Individuals of all caste or religious groups, including those of Brahmins, have made noteworthy contributions in all aspects of national life.
Not only at the social level, but evidently at the political level too the institution of caste continues to thrive in the country. The clearest proof of this was the recent statement of Lok Sabha Speaker Om Birla, singing paeans to the priest caste of the majority Hindu community, which has enjoyed a place of dominance in the social order since Vedic times.
The Speaker, whose voice ought to give lead in upholding the constitutional values of the country relating to social, judicial and moral equality, overlooked this obligation and gave voice to the most backward of tendencies in our social life.
He seemed wholly oblivious to the reality that the basis of the caste order of Hindu life has been questioned by all strata of society — including those privileged by the pernicious hierarchy engendered by the caste system — since at least the 18th century in very conspicuous fashion.
With the reform movement in Hindu society, and the rise of the national movement against colonial rule with the stamp of Mahatma Gandhi impressed deep upon it, the interrogation of caste gathered speed with the help of intellectual and moral fuel supplied by thinkers, reformists and even religious bards.
None of this mattered though when Mr Birla, speaking at an organisation of the Brahmin community in Rajasthan recently, gave us a glimpse of his evidently unenlightened mind. He went on a rant to suggest that those born in the Brahmin caste deserved their highest place in the Hindu order. He appeared to attribute to them inherent superiority, which he said led them to offer society guidance.
Individuals of all caste or religious groups, including those of Brahmins, have made noteworthy contributions in all aspects of national life.
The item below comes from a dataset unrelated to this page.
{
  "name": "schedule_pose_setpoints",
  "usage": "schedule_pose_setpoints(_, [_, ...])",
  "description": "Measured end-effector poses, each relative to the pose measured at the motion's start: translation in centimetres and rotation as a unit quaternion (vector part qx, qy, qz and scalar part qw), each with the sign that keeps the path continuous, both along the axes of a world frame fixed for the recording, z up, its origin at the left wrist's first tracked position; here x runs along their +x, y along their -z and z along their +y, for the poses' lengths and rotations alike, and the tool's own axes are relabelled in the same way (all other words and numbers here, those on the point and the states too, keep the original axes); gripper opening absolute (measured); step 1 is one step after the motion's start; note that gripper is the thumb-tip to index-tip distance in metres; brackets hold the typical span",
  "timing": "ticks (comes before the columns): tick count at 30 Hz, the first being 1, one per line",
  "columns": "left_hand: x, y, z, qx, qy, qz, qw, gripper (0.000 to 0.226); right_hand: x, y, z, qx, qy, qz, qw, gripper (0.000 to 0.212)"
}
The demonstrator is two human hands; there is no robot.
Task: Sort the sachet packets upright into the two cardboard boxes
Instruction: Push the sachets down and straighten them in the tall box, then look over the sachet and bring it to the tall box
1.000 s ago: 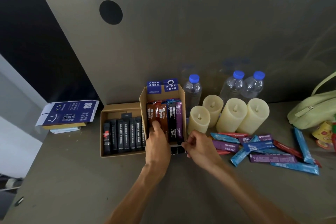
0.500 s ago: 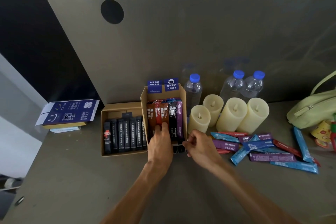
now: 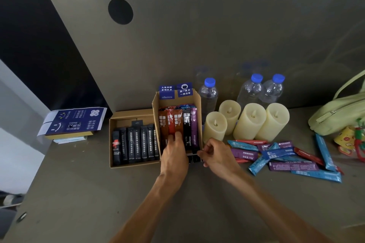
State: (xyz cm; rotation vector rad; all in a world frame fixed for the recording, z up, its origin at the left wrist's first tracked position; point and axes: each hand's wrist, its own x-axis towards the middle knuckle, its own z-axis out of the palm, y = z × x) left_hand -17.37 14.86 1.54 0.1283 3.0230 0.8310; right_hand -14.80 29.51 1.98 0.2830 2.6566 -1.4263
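Two open cardboard boxes stand side by side. The left box [image 3: 113,144] holds a row of black sachets [image 3: 138,144]. The right box [image 3: 197,102] holds brown, red, black and purple sachets [image 3: 171,120] standing side by side. My left hand [image 3: 174,154] reaches into the right box, its fingertips pressing on the brown and red sachets. My right hand [image 3: 214,154] pinches the front right corner of the right box. A loose pile of blue, purple and red sachets [image 3: 282,157] lies on the table to the right.
Several cream candles [image 3: 248,120] and three blue-capped water bottles [image 3: 208,94] stand behind the pile. A green bag [image 3: 339,114] sits at far right. A blue printed box [image 3: 73,122] lies at left. A grey wall rises behind.
My left hand has slid a little rightward across the sachets in the right box. My right hand has stayed at the box's front corner.
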Motion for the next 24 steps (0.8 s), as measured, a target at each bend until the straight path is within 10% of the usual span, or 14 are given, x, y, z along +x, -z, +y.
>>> schedule_pose_setpoints(24, [4.2, 0.6, 14.9, -0.024, 0.216, -0.009, 0.976, 0.028, 8.7, 1.8, 14.3, 0.023, 0.186, -0.045, 0.981, 0.015])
To place Mr Birla’s retrograde observations under the scanner is not to denigrate those born into the Brahmin caste, but to question the ideology of Brahminism, which may be thought of as being co-terminous with the fundamental iniquities of the caste order of Hindu society.
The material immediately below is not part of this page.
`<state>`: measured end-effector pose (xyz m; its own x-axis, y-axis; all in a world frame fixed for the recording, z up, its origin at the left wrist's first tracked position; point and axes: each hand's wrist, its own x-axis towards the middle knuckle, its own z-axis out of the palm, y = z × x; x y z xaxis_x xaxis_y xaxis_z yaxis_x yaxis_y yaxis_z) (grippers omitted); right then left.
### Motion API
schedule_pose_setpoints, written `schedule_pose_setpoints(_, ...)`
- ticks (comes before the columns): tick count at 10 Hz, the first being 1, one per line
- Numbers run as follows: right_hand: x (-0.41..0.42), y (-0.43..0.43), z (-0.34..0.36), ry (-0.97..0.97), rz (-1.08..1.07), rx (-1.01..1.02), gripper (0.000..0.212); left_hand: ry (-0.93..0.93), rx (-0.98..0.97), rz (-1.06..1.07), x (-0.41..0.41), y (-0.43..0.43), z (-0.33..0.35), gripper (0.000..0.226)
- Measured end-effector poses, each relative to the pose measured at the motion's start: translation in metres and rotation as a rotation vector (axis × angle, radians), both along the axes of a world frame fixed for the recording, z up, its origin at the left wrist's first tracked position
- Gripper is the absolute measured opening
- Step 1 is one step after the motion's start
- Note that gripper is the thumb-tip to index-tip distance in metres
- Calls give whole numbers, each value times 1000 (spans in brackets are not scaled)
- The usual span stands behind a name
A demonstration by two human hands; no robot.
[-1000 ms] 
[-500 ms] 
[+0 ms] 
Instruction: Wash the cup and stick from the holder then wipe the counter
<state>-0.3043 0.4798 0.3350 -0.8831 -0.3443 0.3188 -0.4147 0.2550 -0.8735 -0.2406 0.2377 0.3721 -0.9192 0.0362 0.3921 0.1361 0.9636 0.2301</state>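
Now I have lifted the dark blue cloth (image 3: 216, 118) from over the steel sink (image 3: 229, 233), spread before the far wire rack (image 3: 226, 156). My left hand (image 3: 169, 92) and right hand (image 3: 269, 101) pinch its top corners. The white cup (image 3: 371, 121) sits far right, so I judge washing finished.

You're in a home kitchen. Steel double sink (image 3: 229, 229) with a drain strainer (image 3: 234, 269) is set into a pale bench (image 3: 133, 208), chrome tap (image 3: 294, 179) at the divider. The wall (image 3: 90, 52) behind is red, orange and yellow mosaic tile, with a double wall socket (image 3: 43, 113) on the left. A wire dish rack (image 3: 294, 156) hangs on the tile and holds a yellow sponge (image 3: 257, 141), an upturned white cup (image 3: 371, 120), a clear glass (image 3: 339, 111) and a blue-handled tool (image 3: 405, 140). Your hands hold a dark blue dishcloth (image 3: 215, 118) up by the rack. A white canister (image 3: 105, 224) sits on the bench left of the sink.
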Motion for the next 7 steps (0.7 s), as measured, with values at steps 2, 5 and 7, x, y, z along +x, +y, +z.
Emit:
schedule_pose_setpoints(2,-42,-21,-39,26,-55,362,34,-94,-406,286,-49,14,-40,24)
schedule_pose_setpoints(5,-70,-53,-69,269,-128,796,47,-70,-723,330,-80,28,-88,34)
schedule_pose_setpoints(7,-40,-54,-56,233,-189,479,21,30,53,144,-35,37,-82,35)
Social reform movements and political struggles against this order have been a defining feature of India’s public life and our own times in a very fundamental way. Class inquities are easier to overcome than caste divides, although to battle against class can take generations. This is because, according to the ancient law and practice, a Hindu cannot escape his caste. In the modern world, and if we are to defer to the idea of equality, the best that may be done is to ban the playing out of caste prejudice in the matter of accessing public goods and services. It is in this matter that the Lok Sabha Speaker’s reported remarks have let down the country, especially those who have waged a life-and-death struggle against the Brahminical order.
It is enjoined upon Parliament to subject the Speaker's observations to close scrutiny and take appropriate action.